Nor is her sexiness incidental, the way it is with, for example, a wholly objectified Bond girl. The post-feminist action heroine works at her sexiness, comments on the moments when she feels its absence, and utilises it as a tool to accomplish her goals. This hyper-awareness of sexuality is acceptable, we are encouraged to believe, because it shows that she is in control over her own representation and aware of its implications. Of course such hyper-awareness also filters into the self-monitoring behaviour which is encouraged by what Angela McRobbie calls post-feminist media culture. More importantly for our purposes, it also filters into audience expectations of female movie heroes - making the ostentatious performance of conventional sexuality a sine qua non for any screen female with an ounce of agency.

However, the ubiquity of these kinds of representations may have prevented us from noticing that we seem to have arrived at a new era in which conventional sexiness is no longer the defining feature of powerful women. Recent films like Let the Right One In (2008), Kick-Ass (2010), Hannah (2011) and Adèle Blanc-Sec signal the arrival of female characters capable of being strong without necessarily being sexy. This does not mean that such characters will be free of troubling representational implications - the first three, for example, depict young women with significant psychological damage underlying their superhuman capabilities. Pleasantly, however, Adèle seems to be the exception to the trend.

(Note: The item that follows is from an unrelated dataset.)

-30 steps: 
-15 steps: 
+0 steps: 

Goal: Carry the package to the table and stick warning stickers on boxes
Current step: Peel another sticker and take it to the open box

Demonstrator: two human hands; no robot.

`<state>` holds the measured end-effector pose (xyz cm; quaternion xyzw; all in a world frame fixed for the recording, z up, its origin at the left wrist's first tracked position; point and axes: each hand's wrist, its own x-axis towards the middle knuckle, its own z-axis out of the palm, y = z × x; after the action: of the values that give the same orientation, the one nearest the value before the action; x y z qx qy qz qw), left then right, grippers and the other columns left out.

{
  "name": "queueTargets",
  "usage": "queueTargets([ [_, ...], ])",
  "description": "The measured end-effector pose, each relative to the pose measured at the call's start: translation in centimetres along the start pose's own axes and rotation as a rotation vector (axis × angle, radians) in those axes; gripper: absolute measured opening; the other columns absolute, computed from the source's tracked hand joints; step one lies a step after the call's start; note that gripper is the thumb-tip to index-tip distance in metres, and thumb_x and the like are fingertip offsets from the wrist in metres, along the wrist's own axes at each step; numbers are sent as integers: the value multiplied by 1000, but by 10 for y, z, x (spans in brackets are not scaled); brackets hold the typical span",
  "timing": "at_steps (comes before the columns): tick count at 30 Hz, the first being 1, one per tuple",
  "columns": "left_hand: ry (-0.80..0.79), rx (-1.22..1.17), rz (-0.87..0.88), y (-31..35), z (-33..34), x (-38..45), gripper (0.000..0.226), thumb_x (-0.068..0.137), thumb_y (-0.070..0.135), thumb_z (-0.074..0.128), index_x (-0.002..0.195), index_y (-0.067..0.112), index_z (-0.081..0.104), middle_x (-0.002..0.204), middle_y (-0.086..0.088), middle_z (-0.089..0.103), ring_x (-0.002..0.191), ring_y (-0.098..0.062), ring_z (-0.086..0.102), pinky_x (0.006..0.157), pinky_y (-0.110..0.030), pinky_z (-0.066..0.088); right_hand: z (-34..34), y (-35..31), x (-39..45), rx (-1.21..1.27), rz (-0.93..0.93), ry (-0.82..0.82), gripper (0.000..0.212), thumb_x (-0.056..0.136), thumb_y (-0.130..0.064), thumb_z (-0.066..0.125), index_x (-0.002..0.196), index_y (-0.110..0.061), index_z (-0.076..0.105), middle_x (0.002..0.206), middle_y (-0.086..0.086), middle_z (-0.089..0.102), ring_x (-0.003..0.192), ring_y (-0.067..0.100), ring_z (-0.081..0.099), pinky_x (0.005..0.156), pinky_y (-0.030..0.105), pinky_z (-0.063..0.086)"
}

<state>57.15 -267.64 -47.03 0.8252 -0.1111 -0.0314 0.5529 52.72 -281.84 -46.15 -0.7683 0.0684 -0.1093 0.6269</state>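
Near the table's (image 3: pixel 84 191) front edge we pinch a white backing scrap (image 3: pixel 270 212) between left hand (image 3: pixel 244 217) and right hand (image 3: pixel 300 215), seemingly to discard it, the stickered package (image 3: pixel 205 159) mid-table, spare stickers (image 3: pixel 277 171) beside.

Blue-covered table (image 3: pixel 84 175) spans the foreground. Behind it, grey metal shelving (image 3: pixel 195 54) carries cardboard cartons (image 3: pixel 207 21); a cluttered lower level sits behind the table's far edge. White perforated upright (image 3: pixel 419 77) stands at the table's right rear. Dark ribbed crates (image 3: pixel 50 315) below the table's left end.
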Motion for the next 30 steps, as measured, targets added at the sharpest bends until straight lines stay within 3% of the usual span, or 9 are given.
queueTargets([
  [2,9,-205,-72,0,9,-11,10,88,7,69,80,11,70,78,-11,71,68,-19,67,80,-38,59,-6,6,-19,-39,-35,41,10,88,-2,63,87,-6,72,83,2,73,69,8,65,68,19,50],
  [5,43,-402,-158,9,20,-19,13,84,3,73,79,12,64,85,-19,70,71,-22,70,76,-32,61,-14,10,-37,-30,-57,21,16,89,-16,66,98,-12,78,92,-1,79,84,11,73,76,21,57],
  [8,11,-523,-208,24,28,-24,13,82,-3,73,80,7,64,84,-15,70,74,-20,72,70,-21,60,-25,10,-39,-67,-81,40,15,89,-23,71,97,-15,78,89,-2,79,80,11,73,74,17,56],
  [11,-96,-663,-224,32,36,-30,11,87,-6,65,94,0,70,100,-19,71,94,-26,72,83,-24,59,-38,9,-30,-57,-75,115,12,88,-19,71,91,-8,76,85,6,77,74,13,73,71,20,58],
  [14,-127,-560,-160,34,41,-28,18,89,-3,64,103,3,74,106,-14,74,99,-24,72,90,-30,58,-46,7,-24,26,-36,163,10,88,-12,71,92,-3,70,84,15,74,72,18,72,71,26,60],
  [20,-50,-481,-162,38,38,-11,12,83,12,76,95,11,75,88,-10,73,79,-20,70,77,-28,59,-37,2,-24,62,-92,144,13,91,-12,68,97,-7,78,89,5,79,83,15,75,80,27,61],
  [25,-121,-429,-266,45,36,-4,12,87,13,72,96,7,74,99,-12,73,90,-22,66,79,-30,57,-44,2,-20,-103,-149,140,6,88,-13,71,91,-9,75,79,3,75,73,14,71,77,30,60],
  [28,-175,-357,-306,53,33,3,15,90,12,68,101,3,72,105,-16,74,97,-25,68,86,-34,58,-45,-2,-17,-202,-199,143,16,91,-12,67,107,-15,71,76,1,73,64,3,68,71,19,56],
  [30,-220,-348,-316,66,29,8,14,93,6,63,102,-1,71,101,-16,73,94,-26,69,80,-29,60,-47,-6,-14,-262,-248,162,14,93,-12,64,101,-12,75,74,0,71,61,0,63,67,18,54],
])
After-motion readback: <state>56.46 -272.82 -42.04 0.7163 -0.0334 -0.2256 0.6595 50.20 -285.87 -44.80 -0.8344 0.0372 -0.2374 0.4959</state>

A grown woman rather than a child, an independent-minded adventuress rather than a fetching sidekick, a driven sister rather than a devoted daughter, Adèle Blanc-Sec breaks from the tradition of the post-feminist heroine by revisiting the early 20th century origins of feminism. Rather than taking as her model the liberated women of contemporary society, with their competing pressures to be beautiful and capable, Adèle (as noted in the short review) is a women of her time: a rigid meritocrat concerned with capability rather than gender, and more with practicality than romance. The result is a heroine with a truly independent mind who will not easily be constrained - whether by the gender roles of her time or the gendered assumptions of our own. Far from ruining a family adventure movie with her ‘gratuitous’ sexuality, Adele (irrespective of her briefly exposed bosoms) provides a healthy dose of Gallic feminine confidence to startle contemporary cinema from its rote assumptions about the role played by powerful women on screen.

This Alternate Take was published on May 17, 2011.